- TASK REQUIREMENTS
Everything from the line with "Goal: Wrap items" to the line with "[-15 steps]" in the listing below, both lines included, needs to be copied exactly, apart from the pictures.
*** RECORDED DATA ***
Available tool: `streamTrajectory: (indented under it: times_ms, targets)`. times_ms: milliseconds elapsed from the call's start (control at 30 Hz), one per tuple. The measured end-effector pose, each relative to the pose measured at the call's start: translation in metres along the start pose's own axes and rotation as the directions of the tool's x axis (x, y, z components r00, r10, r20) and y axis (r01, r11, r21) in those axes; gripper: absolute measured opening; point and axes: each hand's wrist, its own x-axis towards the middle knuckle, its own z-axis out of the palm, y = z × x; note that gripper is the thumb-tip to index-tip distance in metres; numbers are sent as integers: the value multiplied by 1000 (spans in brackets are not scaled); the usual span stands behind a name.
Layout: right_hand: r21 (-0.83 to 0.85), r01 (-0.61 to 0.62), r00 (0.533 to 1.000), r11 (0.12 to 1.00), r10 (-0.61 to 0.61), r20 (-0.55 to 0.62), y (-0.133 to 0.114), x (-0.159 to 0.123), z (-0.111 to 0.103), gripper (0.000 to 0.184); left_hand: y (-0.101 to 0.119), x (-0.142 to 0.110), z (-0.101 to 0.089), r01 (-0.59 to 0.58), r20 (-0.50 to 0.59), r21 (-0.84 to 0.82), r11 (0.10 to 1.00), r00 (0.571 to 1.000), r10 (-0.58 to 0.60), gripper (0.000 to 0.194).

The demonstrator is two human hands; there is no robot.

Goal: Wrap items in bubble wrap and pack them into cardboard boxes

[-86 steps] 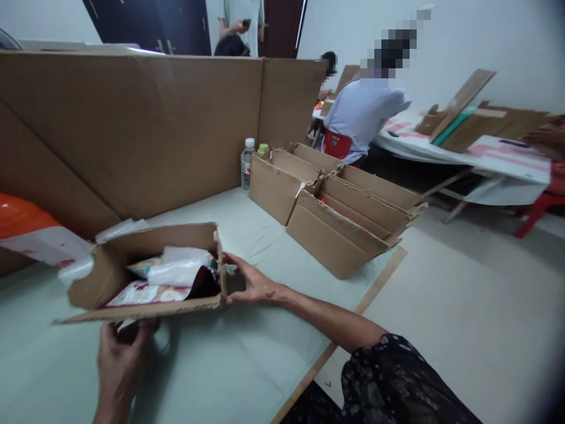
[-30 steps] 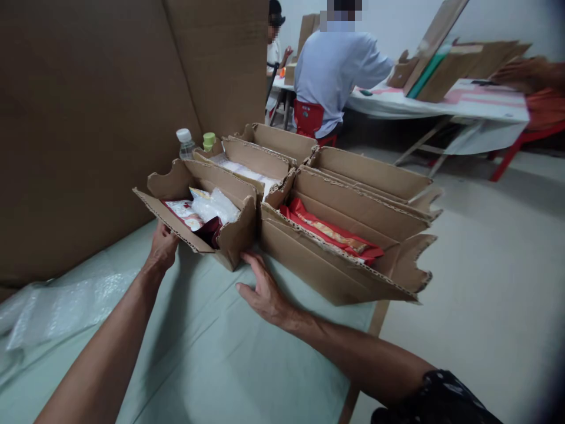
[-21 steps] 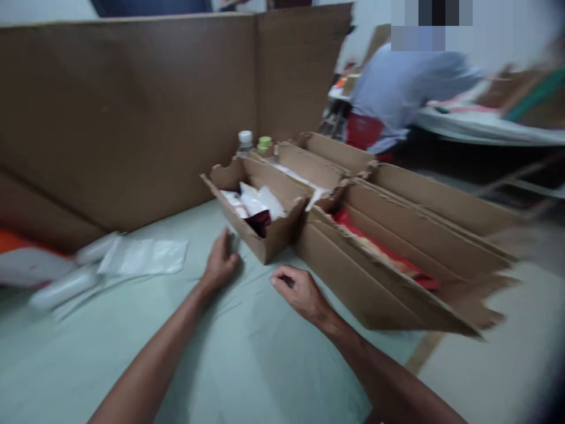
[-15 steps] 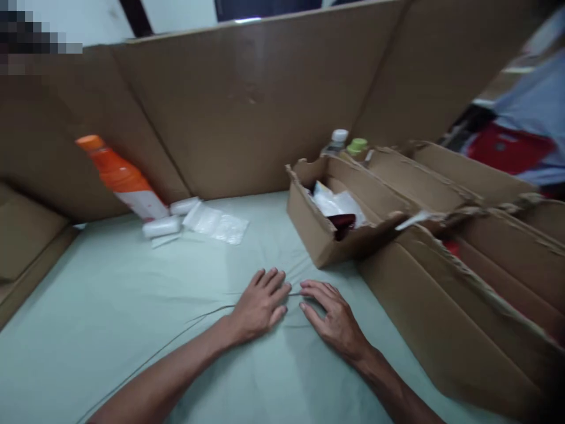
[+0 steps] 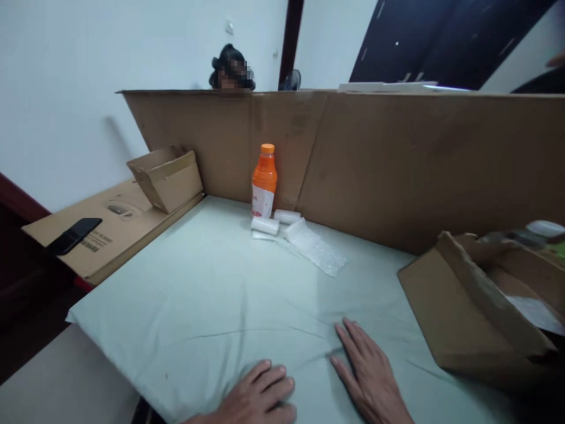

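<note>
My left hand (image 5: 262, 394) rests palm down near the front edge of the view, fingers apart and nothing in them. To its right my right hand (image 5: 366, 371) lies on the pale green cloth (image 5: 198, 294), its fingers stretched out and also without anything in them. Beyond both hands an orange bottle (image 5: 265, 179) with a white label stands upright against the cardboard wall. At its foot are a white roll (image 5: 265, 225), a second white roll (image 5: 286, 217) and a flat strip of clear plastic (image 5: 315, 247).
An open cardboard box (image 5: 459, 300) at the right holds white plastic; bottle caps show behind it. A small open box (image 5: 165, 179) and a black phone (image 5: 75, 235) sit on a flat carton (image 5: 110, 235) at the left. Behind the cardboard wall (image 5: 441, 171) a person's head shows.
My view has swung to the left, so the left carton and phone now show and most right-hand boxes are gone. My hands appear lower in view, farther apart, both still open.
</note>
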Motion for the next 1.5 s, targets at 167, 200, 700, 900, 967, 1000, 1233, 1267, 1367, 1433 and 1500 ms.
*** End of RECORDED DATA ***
- TASK ANSWER
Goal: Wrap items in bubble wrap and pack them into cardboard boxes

[-86 steps] 
[-30 steps] 
[-21 steps] 
[-15 steps] 

The exercise has been answered in full.